How Can Machine Intelligence Copy the Brain?
Intelligent machines that not only think for themselves but also actively learn are the vision of researchers of the Institute for Theoretical Science (IGI) at Graz University of Technology...They have been co-ordinating the European Union research project "Brain-i-Nets" (Novel Brain Inspired Learning Paradigms for Large-Scale Neuronal Networks) for three years... _SD
The scientists want to design a new generation of neuro-computers based on the principles of calculation and learning mechanisms found in the brain, and at the same time gain new knowledge about the brain's learning mechanisms.
The human brain consists of a network of several billion nerve cells. These are joined together by independent connections called synapses. Synapses are changing all the time -- something scientists name synaptic plasticity. This highly complex system represents a basis for independent thinking and learning. But even today there are still many open questions for researchers.
"In contrast to today's computers, the brain doesn't carry out a set programme but rather is always adapting functions and reprogramming them anew. Many of these effects have not been explained," comments IGI head Wolfgang Maass together with project co-ordinator Robert Legenstein. In co-operation with neuroscientists and physicists, and with the help of new experimental methods, they want to research the mechanisms of synaptic plasticity in the organism.
...The three-year project is financed by the EU funding framework "Future Emerging Technologies" (FET), which supports especially innovative and visionary approaches in information technology. International experts chose only nine out of the 176 applications, among which was "Brain-i-Nets."
The overall long-term vision of this project is
to develop new design principles for adaptive, reconfigurable very-large-scale hardware systems implementing novel learning rules inspired by biological neural networks in vivo.
Learning mechanisms implemented in the brain appear to be much more robust and flexible than those currently used in neurally inspired computing systems. To confer the superior adaptive and computational capabilities of biological neural systems to large-scale recurrent neural hardware systems and other novel massively parallel computing devices, new and more sophisticated learning rules are needed.
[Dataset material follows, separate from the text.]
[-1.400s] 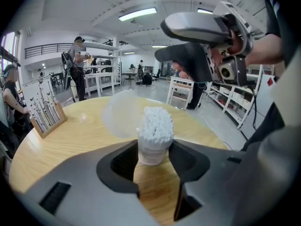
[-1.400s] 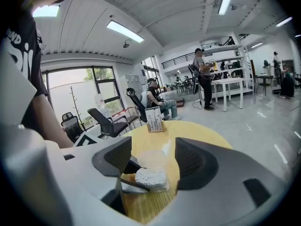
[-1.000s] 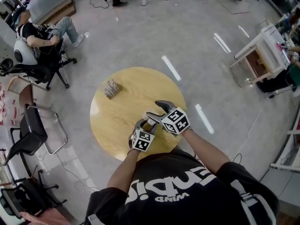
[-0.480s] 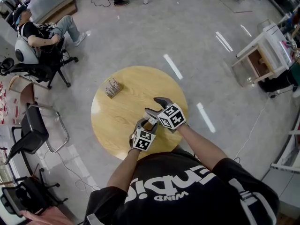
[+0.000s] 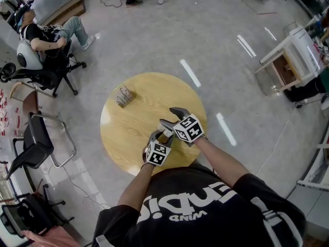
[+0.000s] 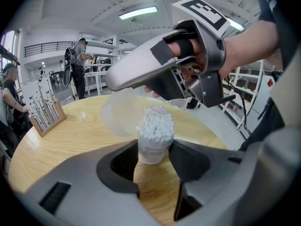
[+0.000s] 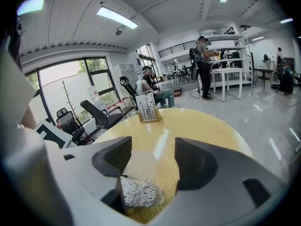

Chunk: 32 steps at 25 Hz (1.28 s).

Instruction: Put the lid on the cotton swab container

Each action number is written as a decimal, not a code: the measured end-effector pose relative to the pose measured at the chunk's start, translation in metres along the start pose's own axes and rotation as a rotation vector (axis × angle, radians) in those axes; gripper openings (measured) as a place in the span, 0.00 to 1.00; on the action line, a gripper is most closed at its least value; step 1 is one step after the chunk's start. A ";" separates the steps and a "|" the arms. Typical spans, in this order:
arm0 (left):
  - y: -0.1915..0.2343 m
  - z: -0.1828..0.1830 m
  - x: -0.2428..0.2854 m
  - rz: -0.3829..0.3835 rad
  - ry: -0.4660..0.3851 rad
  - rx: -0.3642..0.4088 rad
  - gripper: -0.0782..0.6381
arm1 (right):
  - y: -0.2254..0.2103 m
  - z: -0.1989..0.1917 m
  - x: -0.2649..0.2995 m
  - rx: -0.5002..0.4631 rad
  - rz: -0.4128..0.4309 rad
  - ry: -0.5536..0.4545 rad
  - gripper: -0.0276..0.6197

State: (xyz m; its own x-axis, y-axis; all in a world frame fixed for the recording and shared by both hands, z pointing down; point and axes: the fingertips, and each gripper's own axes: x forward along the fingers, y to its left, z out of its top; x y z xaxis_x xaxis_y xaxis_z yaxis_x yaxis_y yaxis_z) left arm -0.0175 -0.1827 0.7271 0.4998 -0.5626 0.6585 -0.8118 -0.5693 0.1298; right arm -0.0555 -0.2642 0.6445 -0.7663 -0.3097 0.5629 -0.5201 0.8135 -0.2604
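My left gripper point(image 6: 153, 157) is shut on the base of the small cotton swab container point(image 6: 151, 147). It holds the container upright on the round wooden table point(image 5: 131, 127), and the white swab heads point(image 6: 157, 121) show at the open top. The translucent lid point(image 6: 120, 114) stands tilted just behind and above the swabs. My right gripper point(image 5: 171, 118) hovers over it, jaws apart. In the right gripper view the lid point(image 7: 140, 165) rests against the left jaw only, with a gap to the other jaw, and the swabs point(image 7: 138, 193) sit directly below. My left gripper point(image 5: 159, 136) is near the table's front edge.
A small wooden rack of sticks point(image 5: 123, 96) stands at the table's far left. Office chairs point(image 5: 38, 145) and a seated person point(image 5: 46, 37) are off to the left. White tables point(image 5: 293, 55) stand to the right on the grey floor.
My right gripper has shifted a little left and further from me over the container. The left gripper and container have stayed in place.
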 end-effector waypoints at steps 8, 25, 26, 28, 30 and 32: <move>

Our long-term vision is that the learning rules for global gating of local learning, identified and explored in this project, will become ideal candidates for implementation in hardware. Conceptually the interaction of local factors that can be monitored and stored at the site of each connection with one or a few global factors is very attractive for hardware implementation. Previous collaborations of several partners of the project have shown that networks of spiking neurons can be implemented in a truly large-scale, parallel, mixed analog-digital hardware system. The inclusion of learning rules that go beyond the classical Hebbian or STDP rules for unsupervised learning, by including a third factor representing for example information on saliency or reward, will advance the hardware into a regime where a much broader class of learning tasks can be solved by these ultra-rapid machines. __Brain-i-Nets
Besides the Graz University of Technology, scientists from University College London, the University of Heidelberg, the University of Zurich, Ecole Polytechnique Federale de Lausanne, and the Centre National de la Recherche Scientifique of France are also partnering in the project.
Al Fin neuroscientists consider this project to be one of the most sophisticated approaches to the biomimetic creation of machine intelligence to this date. For such a project to be truly successful, it is likely to require the expertise of scientists, technologists, and engineers from North America and East Asia, as well as those at the European centres mentioned above.